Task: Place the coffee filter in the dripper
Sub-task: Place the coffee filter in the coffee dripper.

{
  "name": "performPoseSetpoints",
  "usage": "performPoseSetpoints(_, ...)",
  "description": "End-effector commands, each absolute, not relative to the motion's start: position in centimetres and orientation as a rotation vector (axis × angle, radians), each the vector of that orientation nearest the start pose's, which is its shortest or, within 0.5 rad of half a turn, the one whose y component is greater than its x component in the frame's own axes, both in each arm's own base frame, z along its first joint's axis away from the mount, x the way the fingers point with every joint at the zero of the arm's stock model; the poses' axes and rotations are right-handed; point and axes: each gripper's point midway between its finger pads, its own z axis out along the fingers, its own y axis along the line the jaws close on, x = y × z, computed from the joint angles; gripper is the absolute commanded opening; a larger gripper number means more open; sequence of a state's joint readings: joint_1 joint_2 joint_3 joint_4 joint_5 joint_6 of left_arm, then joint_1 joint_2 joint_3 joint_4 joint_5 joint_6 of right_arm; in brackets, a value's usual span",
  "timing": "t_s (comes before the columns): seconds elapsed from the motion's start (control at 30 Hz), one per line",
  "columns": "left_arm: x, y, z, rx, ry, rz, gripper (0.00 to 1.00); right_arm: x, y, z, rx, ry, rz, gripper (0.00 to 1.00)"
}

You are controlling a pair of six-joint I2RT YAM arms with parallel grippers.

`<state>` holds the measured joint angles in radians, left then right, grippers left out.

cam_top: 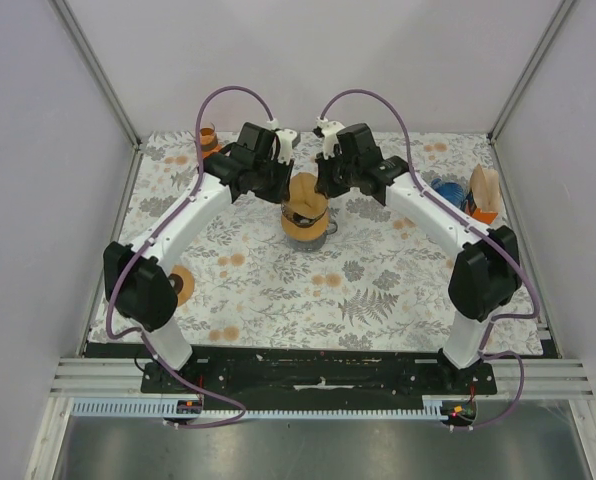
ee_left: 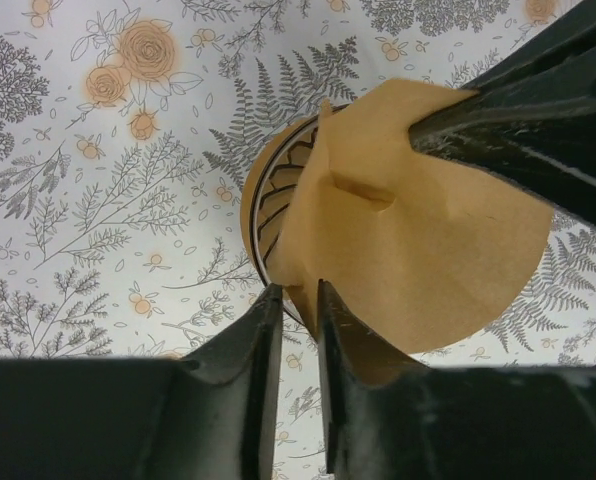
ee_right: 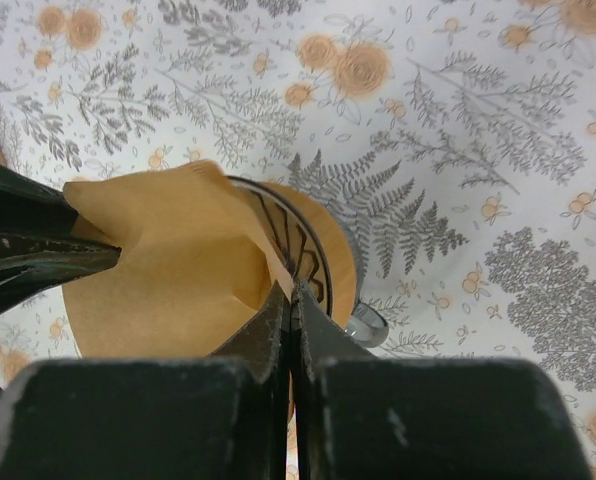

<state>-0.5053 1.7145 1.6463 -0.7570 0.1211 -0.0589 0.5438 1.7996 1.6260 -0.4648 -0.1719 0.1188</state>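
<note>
Jaws of R gripper (ee_right: 291, 290) clenched on brown paper cone filter (ee_left: 418, 250) rim; L gripper (ee_left: 296, 290) jaws parted a crack at opposite rim. Filter sits askew atop black wire dripper w/ wooden collar (ee_right: 323, 255), centre of table (cam_top: 378, 290). Paper's prob light, floppy, creases easily, so pinch rim edges only.

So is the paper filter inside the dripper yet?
Not quite. Done: the coffee filter is over the dripper. In hand: the right gripper pinches one edge; the left gripper, jaws slightly apart, sits at the opposite edge. To do: the filter looks folded and rides above the rim, so it needs opening and pushing down inside.
</note>
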Motion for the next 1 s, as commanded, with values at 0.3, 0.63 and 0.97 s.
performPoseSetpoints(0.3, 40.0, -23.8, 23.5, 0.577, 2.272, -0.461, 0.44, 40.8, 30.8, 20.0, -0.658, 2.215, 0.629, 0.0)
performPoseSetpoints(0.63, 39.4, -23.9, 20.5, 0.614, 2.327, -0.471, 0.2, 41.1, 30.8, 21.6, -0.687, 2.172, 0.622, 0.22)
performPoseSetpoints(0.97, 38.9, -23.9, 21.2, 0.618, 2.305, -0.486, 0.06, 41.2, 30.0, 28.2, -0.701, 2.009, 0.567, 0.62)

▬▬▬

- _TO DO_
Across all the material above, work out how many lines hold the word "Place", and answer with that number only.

- _EXERCISE RESULT_
2